Has anyone used the hairspring vibrating method that is in the Bulova School of watchmaking book

Submitted by Ellierose on December 11, 2011 - 10:49am

The techinque with out using a hairspring vibrator...This is something i really would like to learn.1 because if i ever ruin a hairspring,i would be like to repair it...2 To just have the know how and the skill and 3 to repair watches that have bad hairsprings with out buying a parts movement...Has anyone have and tips on where there is good instruction on doing this...has anyone tried this before...i know where to get blank hairsprings which are kinda cheap....any help i will be extremely grateful for on how to start learning and working on this....

Reverend Rob
Posted December 12, 2011 - 10:41pm

 Although I prefer to use a vibrating tool, there are not a lot of these around anymore, and there is a way to do it without one.  Although I read through the Bulova course while at school, I don't remember what the procedure is according to them. What I assume you're after here is determining the mounting point on a replacement or new hairspring. Too long, and it's too slow, too short, and it's too fast, you get the idea. 

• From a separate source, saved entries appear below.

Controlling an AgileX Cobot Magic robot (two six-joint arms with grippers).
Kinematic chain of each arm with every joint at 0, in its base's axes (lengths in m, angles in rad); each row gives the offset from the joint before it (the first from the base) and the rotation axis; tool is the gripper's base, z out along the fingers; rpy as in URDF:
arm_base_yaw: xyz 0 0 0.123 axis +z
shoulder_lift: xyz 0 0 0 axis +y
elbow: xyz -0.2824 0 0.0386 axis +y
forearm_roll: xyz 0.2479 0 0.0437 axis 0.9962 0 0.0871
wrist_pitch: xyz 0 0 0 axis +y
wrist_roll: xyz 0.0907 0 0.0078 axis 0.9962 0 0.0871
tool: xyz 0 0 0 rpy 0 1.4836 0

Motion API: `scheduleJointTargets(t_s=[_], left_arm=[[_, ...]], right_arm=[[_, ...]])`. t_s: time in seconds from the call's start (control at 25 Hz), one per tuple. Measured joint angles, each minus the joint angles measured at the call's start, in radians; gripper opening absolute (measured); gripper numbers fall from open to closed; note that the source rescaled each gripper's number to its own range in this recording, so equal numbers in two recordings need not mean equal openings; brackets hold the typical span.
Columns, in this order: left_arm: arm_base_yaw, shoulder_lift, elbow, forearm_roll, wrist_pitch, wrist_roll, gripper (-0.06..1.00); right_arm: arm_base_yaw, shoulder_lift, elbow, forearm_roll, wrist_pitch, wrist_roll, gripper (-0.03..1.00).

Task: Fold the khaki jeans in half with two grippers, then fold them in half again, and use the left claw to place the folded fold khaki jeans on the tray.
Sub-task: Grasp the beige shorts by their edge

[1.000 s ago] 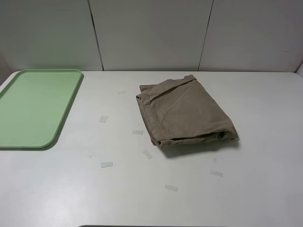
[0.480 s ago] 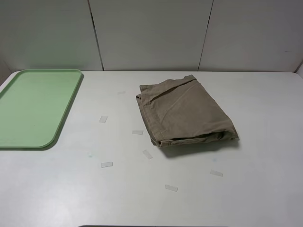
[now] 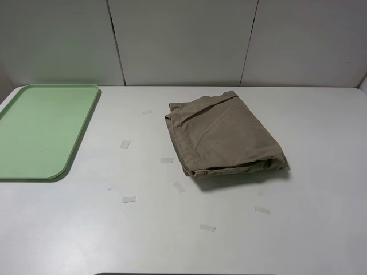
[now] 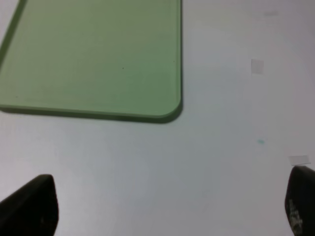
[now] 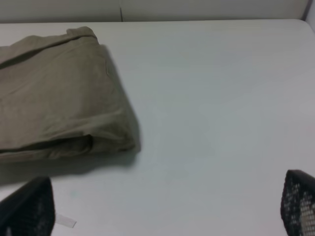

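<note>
The khaki jeans [image 3: 225,136] lie folded in a thick stack right of the table's middle; they also show in the right wrist view [image 5: 54,98]. The mint-green tray [image 3: 40,129] lies flat at the far left and holds nothing; it also shows in the left wrist view [image 4: 98,54]. Neither arm shows in the exterior view. My left gripper [image 4: 165,206] is open and empty, with its fingertips [image 4: 30,206] spread wide over bare table near the tray's corner. My right gripper [image 5: 162,209] is open and empty over bare table beside the jeans.
Several small clear tape pieces [image 3: 129,199] lie on the white table [image 3: 321,189] in front of and left of the jeans. One shows in the left wrist view [image 4: 257,65]. A grey panelled wall [image 3: 183,40] stands behind the table.
</note>
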Motion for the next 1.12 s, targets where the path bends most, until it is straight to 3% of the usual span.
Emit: scheduleJointTargets(t_s=[0.88,1.12], left_arm=[[0.000,0.003,-0.001,-0.003,0.000,0.000,0.90],[0.000,0.213,-0.110,-0.006,0.002,0.001,0.89]], right_arm=[[0.000,0.000,0.000,0.000,0.000,0.000,1.00],[0.000,0.000,0.000,0.001,0.000,0.000,1.00]])
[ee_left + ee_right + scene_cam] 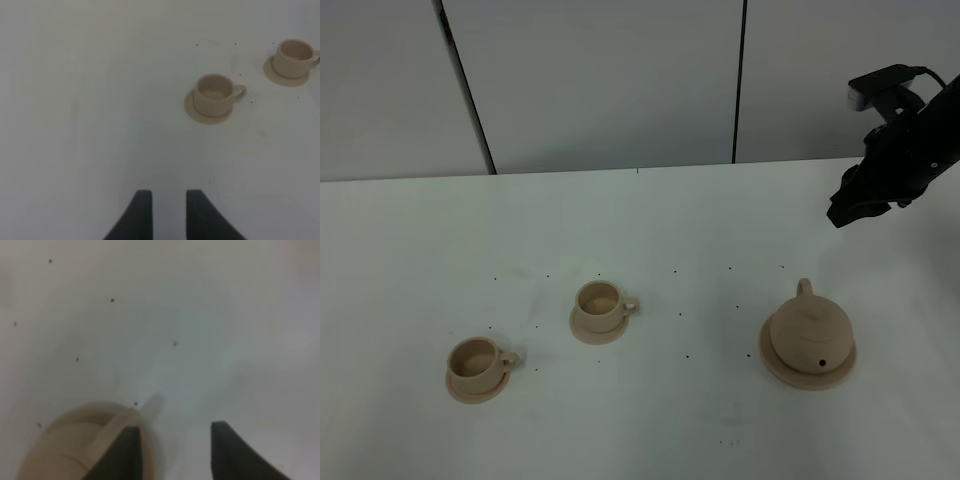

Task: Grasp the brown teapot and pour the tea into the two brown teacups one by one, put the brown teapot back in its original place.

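Brown teapot (809, 335) stands on its plate (840, 376), apart from right hand (840, 212).

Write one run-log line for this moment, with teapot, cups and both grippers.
phase: before grasp | brown teapot: on plate, untouched | front teacup, rear teacup: on saucers | left gripper: open, empty | right gripper: open, empty

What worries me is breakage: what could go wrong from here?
The teapot has only a small loop handle; the right gripper's open jaws could pinch it badly and drop it. Tilted, its lid might slide off. The two cups are small, so tea may miss and spill on the table.
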`<action>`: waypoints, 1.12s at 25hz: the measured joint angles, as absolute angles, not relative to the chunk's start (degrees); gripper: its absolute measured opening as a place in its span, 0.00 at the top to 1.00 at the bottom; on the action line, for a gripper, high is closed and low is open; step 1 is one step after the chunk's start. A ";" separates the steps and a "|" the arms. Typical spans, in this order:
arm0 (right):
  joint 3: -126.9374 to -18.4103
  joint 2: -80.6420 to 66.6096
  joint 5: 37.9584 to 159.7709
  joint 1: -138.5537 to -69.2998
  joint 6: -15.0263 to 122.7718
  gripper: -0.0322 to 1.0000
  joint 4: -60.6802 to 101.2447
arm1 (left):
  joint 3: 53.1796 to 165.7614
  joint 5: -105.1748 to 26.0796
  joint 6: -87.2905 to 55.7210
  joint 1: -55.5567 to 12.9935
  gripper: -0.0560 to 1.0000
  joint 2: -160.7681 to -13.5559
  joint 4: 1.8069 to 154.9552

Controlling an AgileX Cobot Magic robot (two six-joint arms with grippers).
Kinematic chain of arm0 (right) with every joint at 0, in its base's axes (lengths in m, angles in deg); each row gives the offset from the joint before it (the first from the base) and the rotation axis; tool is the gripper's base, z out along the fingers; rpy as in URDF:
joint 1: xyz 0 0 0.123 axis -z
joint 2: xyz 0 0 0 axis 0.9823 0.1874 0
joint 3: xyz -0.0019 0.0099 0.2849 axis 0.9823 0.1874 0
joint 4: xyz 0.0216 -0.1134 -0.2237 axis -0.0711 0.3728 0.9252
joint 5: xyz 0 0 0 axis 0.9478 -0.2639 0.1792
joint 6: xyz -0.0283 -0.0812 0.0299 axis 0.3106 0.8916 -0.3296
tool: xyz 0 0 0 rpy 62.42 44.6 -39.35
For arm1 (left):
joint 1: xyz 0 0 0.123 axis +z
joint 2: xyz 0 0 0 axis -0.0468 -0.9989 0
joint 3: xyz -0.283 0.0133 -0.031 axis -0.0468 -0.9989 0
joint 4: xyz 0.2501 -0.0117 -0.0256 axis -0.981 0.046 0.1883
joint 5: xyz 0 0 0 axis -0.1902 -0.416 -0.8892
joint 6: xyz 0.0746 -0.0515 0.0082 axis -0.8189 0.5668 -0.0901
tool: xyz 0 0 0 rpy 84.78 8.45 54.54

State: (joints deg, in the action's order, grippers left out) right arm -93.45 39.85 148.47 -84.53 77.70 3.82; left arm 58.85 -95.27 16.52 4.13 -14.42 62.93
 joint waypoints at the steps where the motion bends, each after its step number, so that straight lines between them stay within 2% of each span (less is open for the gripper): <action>1: -93.71 40.18 148.47 -85.11 78.58 0.65 5.07 | 58.85 -95.27 16.52 4.13 0.72 -14.42 62.93; 15: -94.36 44.14 143.48 -92.82 92.53 0.65 10.97 | 58.85 -95.28 16.52 4.13 0.72 -14.42 62.97; 28: -94.36 48.74 142.86 -93.84 97.63 0.65 11.86 | 58.85 -95.28 16.52 4.13 0.72 -14.42 62.97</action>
State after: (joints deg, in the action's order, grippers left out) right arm -94.36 48.74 142.86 -93.84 97.63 11.86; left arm 58.85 -95.28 16.52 4.13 -14.42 62.97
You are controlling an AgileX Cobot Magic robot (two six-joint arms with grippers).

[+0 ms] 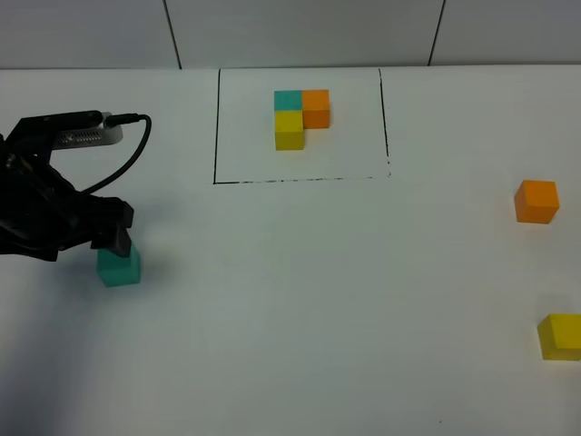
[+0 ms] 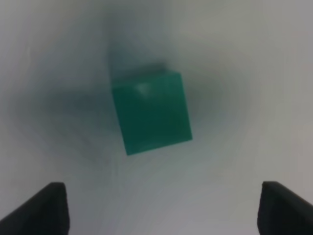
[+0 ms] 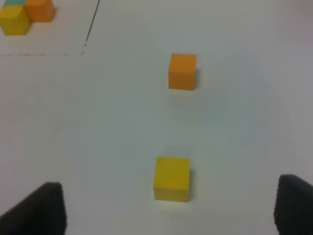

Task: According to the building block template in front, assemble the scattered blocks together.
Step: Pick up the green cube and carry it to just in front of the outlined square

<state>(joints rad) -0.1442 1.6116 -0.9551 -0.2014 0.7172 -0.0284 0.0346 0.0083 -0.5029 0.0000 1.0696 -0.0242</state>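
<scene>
The building block template (image 1: 300,113) is a teal, orange and yellow cluster inside a thin black outline at the back middle; its corner shows in the right wrist view (image 3: 22,14). The scattered teal block (image 1: 119,266) lies at the left. My left gripper (image 1: 116,242) hovers right over it, partly covering its back edge. In the left wrist view the teal block (image 2: 151,112) lies ahead of the open left gripper (image 2: 164,210), with nothing between the fingers. The orange block (image 1: 536,201) (image 3: 182,71) and yellow block (image 1: 559,336) (image 3: 171,178) lie at the right. My right gripper (image 3: 166,210) is open and empty, short of the yellow block.
The white table (image 1: 300,300) carries only the blocks and the black outline (image 1: 216,127). A grey wall runs along the table's back edge. The left arm's cable (image 1: 136,145) loops above the table at the left.
</scene>
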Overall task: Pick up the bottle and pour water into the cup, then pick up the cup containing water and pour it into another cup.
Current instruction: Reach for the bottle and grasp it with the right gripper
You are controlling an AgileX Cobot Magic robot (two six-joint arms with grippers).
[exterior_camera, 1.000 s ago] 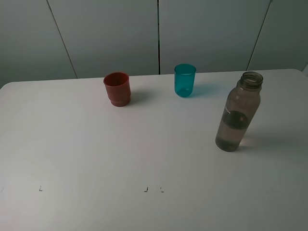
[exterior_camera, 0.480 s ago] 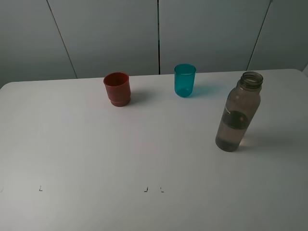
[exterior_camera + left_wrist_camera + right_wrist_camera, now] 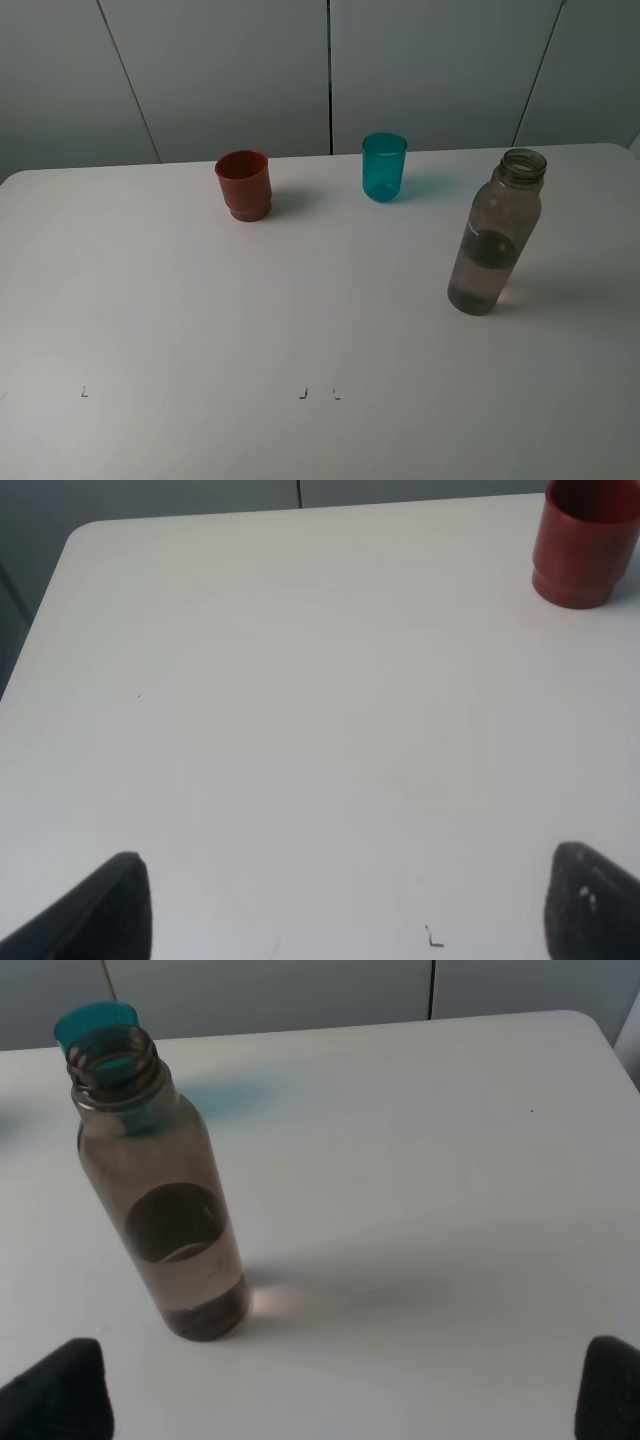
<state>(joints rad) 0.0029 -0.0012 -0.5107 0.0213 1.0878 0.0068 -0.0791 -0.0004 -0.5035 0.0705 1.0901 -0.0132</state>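
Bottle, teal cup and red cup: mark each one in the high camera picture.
bottle (image 3: 492, 248), exterior high view, middle of its body.
teal cup (image 3: 384, 172), exterior high view, side wall.
red cup (image 3: 243, 180), exterior high view, upper wall.

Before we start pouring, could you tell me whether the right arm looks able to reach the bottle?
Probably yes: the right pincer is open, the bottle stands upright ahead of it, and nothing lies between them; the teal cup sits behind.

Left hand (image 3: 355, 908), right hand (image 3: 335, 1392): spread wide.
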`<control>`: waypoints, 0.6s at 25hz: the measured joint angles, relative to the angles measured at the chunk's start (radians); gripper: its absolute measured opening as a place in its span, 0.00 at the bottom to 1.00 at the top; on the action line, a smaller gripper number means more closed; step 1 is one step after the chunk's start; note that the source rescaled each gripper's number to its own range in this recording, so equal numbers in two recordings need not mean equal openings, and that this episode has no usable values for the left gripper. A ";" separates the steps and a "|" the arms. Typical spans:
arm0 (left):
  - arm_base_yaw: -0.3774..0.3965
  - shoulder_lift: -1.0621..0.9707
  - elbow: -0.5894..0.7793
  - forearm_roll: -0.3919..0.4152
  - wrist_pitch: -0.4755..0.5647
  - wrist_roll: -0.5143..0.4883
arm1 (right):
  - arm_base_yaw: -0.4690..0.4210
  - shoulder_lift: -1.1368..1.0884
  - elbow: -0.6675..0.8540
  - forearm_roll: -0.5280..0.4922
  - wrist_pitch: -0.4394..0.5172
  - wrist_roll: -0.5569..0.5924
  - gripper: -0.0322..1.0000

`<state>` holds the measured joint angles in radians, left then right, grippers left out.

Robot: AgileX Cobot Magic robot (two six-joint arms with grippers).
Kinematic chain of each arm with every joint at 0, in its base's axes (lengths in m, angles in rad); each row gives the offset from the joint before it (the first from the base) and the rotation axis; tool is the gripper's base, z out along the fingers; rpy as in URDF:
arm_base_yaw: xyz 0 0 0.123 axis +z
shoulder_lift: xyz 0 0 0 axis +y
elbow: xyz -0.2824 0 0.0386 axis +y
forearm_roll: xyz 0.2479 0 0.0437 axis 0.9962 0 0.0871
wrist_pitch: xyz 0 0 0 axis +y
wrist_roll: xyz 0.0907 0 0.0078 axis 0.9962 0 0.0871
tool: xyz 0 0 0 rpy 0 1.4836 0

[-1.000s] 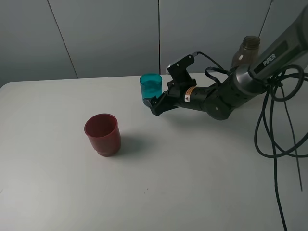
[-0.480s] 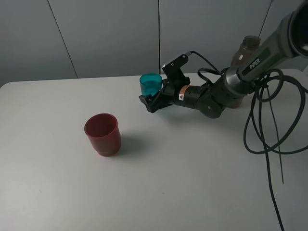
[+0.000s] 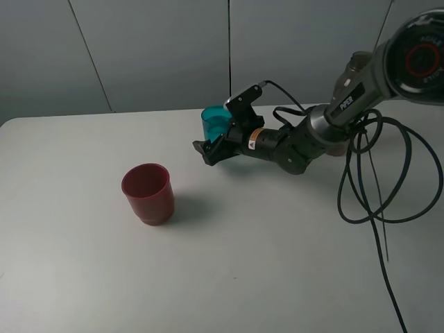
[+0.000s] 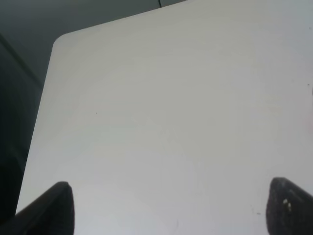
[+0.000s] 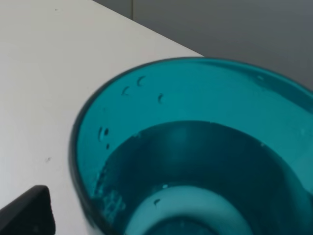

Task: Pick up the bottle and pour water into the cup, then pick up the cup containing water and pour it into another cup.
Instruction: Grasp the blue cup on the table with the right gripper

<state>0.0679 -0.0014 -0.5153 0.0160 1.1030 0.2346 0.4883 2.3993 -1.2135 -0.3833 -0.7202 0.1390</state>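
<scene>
The squat, opaque dark red plastic cup (image 3: 147, 193) is found at the near left of the worktop (image 3: 263, 263), upright, exactly where it was a second ago. Further back, the change is seen: the right tool (image 3: 211, 147) has been pushed further out and lower over the last second, and is now set about the base of the small translucent teal-blue plastic tumbler (image 3: 215, 121). The tumbler itself has not been shifted or raised. Water is seen inside it from the right wrist view, with droplets on its inner wall, so the pour from the bottle is judged done and the pick-up of the filled tumbler is judged to be the step in hand. One dark finger is seen just beside the tumbler's wall in that view; whether the jaws have been closed on it cannot be told. Behind the arm, the tall smoky grey-brown translucent plastic bottle (image 3: 355, 66) is left standing, largely hidden.

The left tool (image 4: 171, 210) is held wide apart over bare worktop, with nothing between its fingers.

The worktop is a plain white matt slab with a rounded corner. Black cables (image 3: 374, 180) are looped over its right side. Beyond its far edge, a flat grey panelled wall (image 3: 159, 48) is seen, divided by thin seams.
</scene>
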 joint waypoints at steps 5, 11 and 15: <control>0.000 0.000 0.000 0.000 0.000 -0.004 | 0.004 0.030 -0.038 0.004 -0.011 0.000 1.00; 0.000 0.000 0.000 0.000 0.000 -0.004 | 0.008 0.048 -0.058 0.006 -0.038 0.000 1.00; 0.000 0.000 0.000 0.000 0.000 -0.004 | 0.008 0.049 -0.057 0.018 -0.045 0.000 1.00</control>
<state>0.0679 -0.0014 -0.5153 0.0160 1.1030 0.2310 0.4967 2.4485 -1.2709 -0.3648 -0.7647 0.1390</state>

What you do, is get a watch with a second hand that you know is running correctly and timed well, and lay it flat on the bench. After placing the hairspring with new collet on the balance staff and wheel, grip the spring with your tweezers, and let the balance dangle, coming to rest on the crystal of the watch. Give the balance a slight twist to start it, and observe as one of the arms comes towards you, this is an alternate vibration. Get ready to start the swing and count as the second hand of the reference watch approaches 60, or any easy to use mark.  Most of these old watches are 18000 V/H, so of course your reference watch must be the same.  18000 is 300 vibrations per minute, and 150 alternate vibrations. This means 75 alternate vibrations in 30 seconds. 

Start the balance swinging and start the count at the 60 mark. You count up to 75 and the second hand of the reference watch should be at the 30 second mark. If it is too slow, take up more of the spring and try again. Too fast, and back off closer to the end of the spring. Obviously, if it is too fast even when at the end of the spring, your spring has been cut too short at some point and is useless. The spot at which the balance swings 75 alternate vibrations at exactly thirty seconds is the spot where your regulating pins will be, and the stud can be attached further out, depending on the balance, around 4mm or so, but again, this will be dictated by your balance cock design, how large the calibre is. Keep in mind that not all balance springs are alike, and if you have to reproduce the overcoil, I recommend finding one that already has one, as these are not easy to do without training. Some balance springs also have a small dogleg after the regulating pins, and this is part of the design of the balance, and must also be reproduced, or your balance will not be centred, and will not run properly at all. Of course, a proper timing machine is indispenible, to correct for beat error and quickly ascertain rate. Cheap ones can be had from TimeGrapher and on eBay for about $250, and are good enough for a reference, or for anyone who doesn't want to spend thousands on a Witschi. 

I can recommend DeCarle's 'Practical Watch Timing' for those brave enough to start experimenting with balance springing and timing.